Lifestyle

If food is medicine, do I really need to supplement?

A question on many lips – are supplements the real deal?  If you had have asked me this question a few years ago, I would have said no, not really.  I don’t love the idea.  In an ideal world, we can get all the nutrients we require from everything around us.  Sadly, we don’t live in that perfect world and we haven’t for quite some time.  Whilst food provides nature’s perfect answer to pretty much all our body’s needs, there are several factors impacting why our food isn’t necessarily meeting our needs and it’s having a profound impact on us.  There can be a lot of resistance around this idea, so I’m keen to explore it a little deeper today to help you continue to serve up your daily dose of happy hormone information.

Attending a seminar several weeks ago, the hot topic was supplementation.  There was a very valid point raised.  We are for the most part, told that the ideal diet, for the majority is the Mediterranean way of eating.  Something I don’t disagree with, however what this idea fails to take into consideration is that the Mediterranean soil is far more nutrient dense than what many of us have under our feet.  In some regions, the soil is further nourished from it being rich in volcanic elements.  This intensifies the vitamin and mineral content of the food that grows in this nutrient rich soil, meaning you get the goodness in your food. Problem is, we don’t generally eat foods grown in this soil and truth be told, we should avoid imported fruits and vegetables where possible as they may go through heavy fumigation to prevent the spread of bugs and pests when they enter our own shores.  What’s more, we should always aim to be eating local and in season where possible, since nature is providing us with what is required for each and every season of the year. You know, oranges in winter for vitamin C or more cooling fruits in summer to keep our bodies happy like berries.  Nature knows it’s stuff.  We on the other hand must surrender to the fact that we are constantly learning.

So there goes that – local foods possibly don’t have enough vitamins and minerals to meet our daily needs.

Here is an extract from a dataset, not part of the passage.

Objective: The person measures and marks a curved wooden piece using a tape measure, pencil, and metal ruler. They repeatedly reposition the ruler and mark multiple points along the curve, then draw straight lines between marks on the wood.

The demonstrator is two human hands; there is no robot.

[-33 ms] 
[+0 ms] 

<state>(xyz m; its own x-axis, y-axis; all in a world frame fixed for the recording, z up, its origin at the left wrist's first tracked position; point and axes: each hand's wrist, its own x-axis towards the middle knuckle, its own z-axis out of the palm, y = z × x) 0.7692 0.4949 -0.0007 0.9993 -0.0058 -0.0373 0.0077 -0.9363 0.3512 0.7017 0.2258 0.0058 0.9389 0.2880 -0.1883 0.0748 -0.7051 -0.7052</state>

Does this mean we should move away from the idea that food is medicine?  Please don’t.  Each and every food has a purpose. We must not forget that and we can allow it to be a guide as to what our bodies need throughout the year.  Food provides nourishment and whilst it may not contain the same amount of vitamins and minerals it once did or could if grown in the right conditions, we still must make every mouthful count.  I mention this in the very early pages of my book, Well & Good, that food makes all the difference.  Our diet will either take our health to greatness or lead our bodies astray.  Never underestimate the impact of a good diet. Like ever.

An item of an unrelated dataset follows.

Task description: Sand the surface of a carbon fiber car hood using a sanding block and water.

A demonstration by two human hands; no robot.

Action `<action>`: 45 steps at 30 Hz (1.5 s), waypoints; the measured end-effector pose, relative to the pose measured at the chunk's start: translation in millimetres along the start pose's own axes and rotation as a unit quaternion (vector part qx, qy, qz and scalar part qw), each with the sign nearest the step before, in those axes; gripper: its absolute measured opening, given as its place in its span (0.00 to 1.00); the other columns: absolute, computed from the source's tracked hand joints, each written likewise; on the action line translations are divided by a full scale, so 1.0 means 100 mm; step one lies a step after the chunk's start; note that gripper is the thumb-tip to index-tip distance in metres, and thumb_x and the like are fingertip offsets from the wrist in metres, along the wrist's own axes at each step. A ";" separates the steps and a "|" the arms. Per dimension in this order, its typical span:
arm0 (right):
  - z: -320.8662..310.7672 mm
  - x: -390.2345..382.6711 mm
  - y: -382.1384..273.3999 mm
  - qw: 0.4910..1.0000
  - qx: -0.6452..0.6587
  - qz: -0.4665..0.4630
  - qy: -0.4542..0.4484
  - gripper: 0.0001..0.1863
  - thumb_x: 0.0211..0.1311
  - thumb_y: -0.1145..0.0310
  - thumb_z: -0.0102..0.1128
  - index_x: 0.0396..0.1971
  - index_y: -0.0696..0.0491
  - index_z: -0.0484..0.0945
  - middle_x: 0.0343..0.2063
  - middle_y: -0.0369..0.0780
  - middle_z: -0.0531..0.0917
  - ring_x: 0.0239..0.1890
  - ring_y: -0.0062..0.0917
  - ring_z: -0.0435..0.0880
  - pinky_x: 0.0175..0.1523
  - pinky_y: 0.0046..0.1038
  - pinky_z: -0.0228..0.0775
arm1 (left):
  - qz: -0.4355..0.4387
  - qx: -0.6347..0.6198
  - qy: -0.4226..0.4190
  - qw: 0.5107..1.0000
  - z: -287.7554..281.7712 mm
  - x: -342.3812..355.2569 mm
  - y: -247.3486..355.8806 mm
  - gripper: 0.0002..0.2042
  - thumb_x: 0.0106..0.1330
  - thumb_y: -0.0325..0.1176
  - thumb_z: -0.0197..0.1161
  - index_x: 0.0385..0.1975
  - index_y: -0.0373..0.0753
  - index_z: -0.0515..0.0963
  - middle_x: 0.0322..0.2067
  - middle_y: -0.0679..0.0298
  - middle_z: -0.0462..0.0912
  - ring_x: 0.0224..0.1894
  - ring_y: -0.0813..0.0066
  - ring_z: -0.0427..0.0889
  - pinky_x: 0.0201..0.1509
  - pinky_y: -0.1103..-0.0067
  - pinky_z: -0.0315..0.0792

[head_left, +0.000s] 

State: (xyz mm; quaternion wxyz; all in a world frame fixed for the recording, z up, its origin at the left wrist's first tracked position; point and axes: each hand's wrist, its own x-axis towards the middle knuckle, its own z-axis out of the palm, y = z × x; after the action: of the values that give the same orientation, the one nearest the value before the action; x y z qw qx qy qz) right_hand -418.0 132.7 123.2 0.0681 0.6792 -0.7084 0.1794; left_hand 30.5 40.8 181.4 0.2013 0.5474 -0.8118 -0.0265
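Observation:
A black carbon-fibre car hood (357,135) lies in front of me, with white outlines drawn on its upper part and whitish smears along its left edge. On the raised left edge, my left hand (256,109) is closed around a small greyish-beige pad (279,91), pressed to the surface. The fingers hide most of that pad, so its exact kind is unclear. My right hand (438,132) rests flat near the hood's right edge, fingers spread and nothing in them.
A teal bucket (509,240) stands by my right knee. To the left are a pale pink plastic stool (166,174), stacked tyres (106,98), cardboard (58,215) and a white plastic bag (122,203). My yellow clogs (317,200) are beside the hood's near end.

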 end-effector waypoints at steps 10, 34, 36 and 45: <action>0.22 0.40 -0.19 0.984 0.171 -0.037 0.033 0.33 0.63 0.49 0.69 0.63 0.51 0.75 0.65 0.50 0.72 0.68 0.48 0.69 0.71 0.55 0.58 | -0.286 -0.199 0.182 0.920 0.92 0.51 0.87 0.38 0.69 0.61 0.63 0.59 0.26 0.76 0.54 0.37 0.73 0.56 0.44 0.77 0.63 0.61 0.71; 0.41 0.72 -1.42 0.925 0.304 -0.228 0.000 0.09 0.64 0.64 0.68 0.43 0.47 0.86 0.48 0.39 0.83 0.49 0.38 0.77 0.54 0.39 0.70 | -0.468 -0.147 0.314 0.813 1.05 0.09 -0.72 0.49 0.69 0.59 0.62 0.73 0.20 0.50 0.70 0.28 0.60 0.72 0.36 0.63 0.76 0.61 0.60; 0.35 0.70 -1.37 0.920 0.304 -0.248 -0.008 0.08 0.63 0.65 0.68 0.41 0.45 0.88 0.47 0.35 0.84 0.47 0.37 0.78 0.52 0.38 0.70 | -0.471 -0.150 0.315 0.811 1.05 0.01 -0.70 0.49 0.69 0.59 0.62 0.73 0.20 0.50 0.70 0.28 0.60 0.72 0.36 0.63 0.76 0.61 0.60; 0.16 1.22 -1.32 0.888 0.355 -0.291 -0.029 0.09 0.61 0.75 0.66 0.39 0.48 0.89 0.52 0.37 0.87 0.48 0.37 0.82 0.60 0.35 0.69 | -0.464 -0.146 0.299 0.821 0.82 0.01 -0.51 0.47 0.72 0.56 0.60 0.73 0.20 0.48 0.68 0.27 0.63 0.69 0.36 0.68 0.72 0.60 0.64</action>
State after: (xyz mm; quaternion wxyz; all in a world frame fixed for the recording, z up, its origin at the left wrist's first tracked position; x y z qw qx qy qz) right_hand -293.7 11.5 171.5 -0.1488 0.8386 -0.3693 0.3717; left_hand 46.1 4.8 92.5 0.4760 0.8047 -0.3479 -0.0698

Our daily requirement of vitamins and minerals varies depending on the level of stress we expose our bodies to.

Just from this example alone, you may begin to see that supplementation can become an extremely important part of your daily routine and really see your health go from meh to WOW. Recently I tried this on.  I know, as a direct result of stress which was having a knock on effect to my hormones, I was experiencing neck acne that was out of control.  The acne was big, cystic and super painful and each month it would peak pre-ovulation and pre-period – the time when my hormones were building and more than likely, progesterone was having a conniption, all the while trying to do it’s job properly but it couldn’t (because it didn’t have the fundamental elements of adequate vitamins and minerals).  So I tested this theory and supplemented in quite heavy doses of a few key players to help out.  After just one week, my acne was clearing – to the point where within the week, no new cysts had formed and the old ‘friends’ (they were THAT big) were healing.  Fully gone! What’s more, I could feel that my body was managing better on the whole.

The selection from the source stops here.